Wednesday, November 19, 2008

i woke up late for 8am morning tutorial,and so,i just went for an hour lecture for the day.
gah!

anyway,today was full of randomness,and i haven't had this much fun.
met up with dyla for lunch over at clementi after the lecture.
after that,out of randomness,we decided to have a hike thru hortpark,all the way to henderson wave.
mind you,we walked more than 2.5km hokay!
oh,and it was pouring heavily when we almost reached henderson wave.
but then,it wasn't that bad cause we took less than an hour(minus off the rain) to get from one end to the other.
how cool!
and while walking,we laughed,we talked,we sang.
i've never felt so much better.
and bestie,just remember the deal you have with me okie?
prolly,i think its for our own good too.
start planning on our new year's resolution!
inner self confidence badly needed,back!
and just as much as i am trying to,i want you to be strong too okie.i love you babe
((:

and then,met up with cuzzie pina over at vivo city.
i swear i miss that gundu a lot.
had a little chat,until dyla had to go,and so,pina and i went for a little window shopping.
gawd,my leg was giving way,but then i guess i was too ignorant of it as there were many pretty things to look at.
seriously,the sundresses and thongs and everything,were irresistable.
sale was everywhere.
but again,i just have to wait.

we walked for hours,while waiting for mano,pina's friend to reach vivo.
and when he did arrived,spotted a place to sit,had talks with them and i took my leave half an hour later as i was darn tired and famished already.

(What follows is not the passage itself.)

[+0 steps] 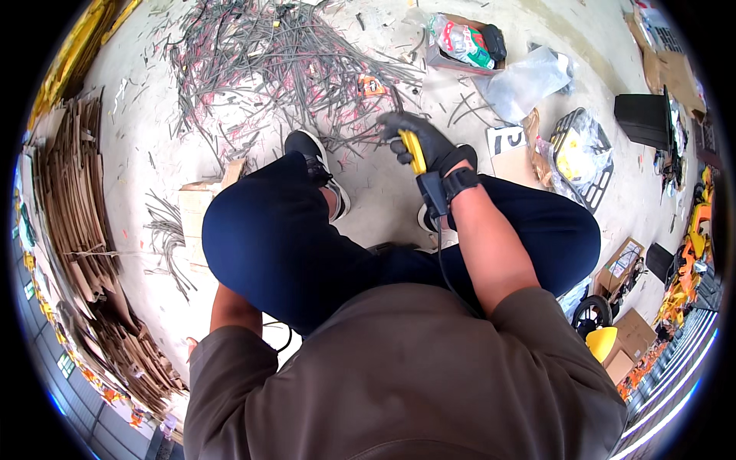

though it was a long day,it was lovely.
the day spent with loved ones,the fun i had,those little talks which had inspired me a lot,those camwhoring moments.i love them.
i know,i couldn't ask for more(:

and ps/darla dear,meet up very soon okie?i miss you.i miss my complete set of abigood(:






11:44 PM


Tuesday, November 18, 2008

i realised something about me lately.
just as much as i despised gothic rock,i think i'm in love with it,currently.
blame the besties for letting me hear the songs by within temptations.hurhur.
i love the lyrics,though its quite sadistic and dark.
but actually,it's not that bad.sometimes,it just makes you want to sing your lungs out and relate to it.
it's..very nice,really.

i have issues with myself today.
there's this hugee urge to go shopping again.
i saw lots of maxi dresses,which kinda to my liking.
it's pretty,but i was battling with my emotion to wait till my pay next week.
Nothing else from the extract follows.